Albert Read

Personal information
- Full name: Albert Read
- Date of birth: 30 March 1893
- Place of birth: Ealing, England
- Date of death: 26 October 1959 (aged 66)
- Place of death: New Cross, London, England
- Height: 5 ft 9 in (1.75 m)
- Position(s): Right half

Senior career*
- Years: Team / Apps / (Gls)
- Hanwell
- Uxbridge
- 1919–1921: Tufnell Park
- 1921–1922: Queens Park Rangers
- 1922–1923: Reading
- 1923–1924: Sittingbourne
- Maidstone United

International career
- 1921: England / 1 / (0)
- England Amateurs / 2

= Albert Read (footballer) =

English footballer

Albert Read (30 March 1893 – 26 October 1959) was an English international footballer who played as a right half.

==Early life==
Albert Read was born in Ealing, the third of four children. By 1911, Read was working as a motor mechanic.

==Career==
Read spent his early career with Hanwell and Uxbridge. He joined the Army in September 1914, as a signalman and a gunner in the Royal Field Artillery, before becoming a pilot for the Royal Air Force in 1918, prior to being demobilised in March 1919. Read later played for Tufnell Park, Queens Park Rangers, Reading, Sittingbourne, and Maidstone United.

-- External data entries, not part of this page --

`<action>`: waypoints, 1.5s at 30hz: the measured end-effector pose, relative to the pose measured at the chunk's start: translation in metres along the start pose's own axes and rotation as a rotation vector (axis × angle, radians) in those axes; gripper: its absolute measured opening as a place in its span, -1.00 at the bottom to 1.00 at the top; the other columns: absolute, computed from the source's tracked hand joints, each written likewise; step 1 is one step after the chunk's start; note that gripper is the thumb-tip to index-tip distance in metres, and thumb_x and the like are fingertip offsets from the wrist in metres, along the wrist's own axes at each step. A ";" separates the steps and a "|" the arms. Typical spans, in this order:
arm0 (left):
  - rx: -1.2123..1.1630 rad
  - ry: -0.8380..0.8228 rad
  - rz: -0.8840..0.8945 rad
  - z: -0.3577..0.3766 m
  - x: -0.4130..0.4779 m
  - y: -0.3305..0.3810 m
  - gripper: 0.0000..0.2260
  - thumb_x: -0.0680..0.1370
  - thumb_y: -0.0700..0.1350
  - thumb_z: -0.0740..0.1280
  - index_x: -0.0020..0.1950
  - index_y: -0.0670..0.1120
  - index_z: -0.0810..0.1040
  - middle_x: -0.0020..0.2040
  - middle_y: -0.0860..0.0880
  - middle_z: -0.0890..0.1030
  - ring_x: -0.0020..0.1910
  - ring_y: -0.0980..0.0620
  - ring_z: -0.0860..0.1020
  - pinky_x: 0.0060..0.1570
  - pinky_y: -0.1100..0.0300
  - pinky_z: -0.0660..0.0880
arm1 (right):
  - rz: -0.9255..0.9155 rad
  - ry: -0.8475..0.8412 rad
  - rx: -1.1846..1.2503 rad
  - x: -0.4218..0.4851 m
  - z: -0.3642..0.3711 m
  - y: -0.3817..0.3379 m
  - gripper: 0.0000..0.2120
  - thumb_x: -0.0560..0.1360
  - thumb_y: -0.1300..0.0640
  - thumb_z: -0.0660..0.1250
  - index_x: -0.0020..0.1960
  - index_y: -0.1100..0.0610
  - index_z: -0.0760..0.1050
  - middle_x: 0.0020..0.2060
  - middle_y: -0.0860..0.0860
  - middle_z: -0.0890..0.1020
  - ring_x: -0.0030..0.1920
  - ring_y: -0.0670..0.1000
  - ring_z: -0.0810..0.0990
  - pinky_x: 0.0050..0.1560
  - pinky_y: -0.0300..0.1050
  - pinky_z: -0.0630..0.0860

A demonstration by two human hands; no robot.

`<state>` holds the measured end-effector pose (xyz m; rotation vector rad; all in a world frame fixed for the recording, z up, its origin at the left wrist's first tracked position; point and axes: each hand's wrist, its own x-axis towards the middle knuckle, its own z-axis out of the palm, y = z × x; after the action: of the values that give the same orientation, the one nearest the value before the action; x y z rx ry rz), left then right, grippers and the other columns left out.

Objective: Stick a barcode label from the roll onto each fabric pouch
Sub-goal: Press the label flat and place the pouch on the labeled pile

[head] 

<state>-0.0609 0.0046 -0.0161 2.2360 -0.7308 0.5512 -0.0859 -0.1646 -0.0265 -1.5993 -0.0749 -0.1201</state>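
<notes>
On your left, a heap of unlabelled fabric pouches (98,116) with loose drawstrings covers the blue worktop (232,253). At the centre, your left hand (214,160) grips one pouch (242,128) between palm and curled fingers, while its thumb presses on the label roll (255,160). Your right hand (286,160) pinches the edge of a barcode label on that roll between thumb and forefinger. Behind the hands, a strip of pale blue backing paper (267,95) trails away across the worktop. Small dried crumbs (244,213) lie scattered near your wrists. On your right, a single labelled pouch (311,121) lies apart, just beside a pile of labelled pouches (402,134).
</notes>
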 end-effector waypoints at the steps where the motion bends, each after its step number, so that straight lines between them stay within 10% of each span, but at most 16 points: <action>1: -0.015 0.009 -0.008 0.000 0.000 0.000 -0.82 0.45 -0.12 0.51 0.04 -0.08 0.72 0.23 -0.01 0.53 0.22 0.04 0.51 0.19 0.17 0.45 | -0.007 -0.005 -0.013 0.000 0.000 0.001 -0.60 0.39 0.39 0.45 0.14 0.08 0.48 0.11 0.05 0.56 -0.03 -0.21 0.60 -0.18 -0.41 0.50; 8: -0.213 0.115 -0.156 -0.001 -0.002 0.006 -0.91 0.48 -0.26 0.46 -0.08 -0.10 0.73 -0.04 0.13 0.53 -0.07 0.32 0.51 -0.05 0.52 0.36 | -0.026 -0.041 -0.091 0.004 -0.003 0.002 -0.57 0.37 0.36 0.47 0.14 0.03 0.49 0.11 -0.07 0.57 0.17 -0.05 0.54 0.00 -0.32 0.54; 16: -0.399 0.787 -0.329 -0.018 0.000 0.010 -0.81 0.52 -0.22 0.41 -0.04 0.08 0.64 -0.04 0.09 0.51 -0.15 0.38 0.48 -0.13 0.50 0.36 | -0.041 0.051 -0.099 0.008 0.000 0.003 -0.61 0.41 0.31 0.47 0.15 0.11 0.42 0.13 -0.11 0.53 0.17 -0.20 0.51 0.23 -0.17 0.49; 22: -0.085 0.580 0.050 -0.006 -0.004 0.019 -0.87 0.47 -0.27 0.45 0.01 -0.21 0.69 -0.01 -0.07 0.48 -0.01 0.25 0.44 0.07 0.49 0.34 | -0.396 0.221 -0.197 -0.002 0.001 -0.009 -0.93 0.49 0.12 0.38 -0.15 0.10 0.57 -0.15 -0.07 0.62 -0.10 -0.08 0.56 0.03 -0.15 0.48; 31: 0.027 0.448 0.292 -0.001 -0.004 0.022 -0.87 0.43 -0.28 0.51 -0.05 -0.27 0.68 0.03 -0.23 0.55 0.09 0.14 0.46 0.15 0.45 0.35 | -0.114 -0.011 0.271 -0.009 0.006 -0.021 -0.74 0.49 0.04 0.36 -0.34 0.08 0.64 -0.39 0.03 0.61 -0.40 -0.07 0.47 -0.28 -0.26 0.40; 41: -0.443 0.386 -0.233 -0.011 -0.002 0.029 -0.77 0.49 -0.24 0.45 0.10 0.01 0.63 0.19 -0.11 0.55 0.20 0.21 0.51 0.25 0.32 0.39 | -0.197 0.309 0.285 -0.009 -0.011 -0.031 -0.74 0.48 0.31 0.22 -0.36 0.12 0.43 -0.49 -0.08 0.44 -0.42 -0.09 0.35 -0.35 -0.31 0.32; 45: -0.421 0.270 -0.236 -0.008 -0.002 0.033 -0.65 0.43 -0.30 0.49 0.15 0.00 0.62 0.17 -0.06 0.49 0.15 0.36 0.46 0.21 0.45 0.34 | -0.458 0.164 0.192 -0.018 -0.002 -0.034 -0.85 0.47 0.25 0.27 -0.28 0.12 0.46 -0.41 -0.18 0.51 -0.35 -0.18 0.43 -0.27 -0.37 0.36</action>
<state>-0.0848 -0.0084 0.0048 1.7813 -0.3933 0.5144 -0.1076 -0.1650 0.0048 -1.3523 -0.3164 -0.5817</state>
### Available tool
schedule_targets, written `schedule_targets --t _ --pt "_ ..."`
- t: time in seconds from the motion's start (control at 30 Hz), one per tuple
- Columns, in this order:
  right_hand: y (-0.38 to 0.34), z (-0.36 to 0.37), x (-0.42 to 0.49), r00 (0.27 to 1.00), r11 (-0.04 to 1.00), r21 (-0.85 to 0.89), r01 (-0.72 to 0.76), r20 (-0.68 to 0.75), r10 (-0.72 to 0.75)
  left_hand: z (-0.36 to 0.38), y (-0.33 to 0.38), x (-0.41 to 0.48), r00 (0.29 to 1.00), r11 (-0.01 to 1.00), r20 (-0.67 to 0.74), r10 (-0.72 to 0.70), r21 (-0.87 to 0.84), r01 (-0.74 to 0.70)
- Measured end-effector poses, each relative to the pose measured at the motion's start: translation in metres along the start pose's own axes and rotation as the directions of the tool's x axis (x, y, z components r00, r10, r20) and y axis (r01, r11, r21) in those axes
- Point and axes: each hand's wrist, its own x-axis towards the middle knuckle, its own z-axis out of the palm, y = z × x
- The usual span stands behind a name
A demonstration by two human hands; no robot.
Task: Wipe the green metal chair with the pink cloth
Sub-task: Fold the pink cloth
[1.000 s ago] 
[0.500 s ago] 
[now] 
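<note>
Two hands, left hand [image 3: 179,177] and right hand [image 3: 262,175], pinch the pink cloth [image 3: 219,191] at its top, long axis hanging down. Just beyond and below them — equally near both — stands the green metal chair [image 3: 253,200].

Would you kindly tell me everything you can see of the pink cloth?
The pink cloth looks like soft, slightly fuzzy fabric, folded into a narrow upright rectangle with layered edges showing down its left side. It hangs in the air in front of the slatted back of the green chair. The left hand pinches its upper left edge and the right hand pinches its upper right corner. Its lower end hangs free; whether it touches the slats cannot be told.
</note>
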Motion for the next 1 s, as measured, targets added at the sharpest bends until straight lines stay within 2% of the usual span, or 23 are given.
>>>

With Tufnell Park he was a runner up in the FA Amateur Cup in the 1919–20 season.

He earned one cap for England in 1921. He also made two appearances for the England amateur team.

==Later life and death==
Read married in 1922, and had one son born in 1933. By 1939 he was working as an engineer's draughtsman. He died on 26 October 1959 at New Cross General Hospital, aged 66.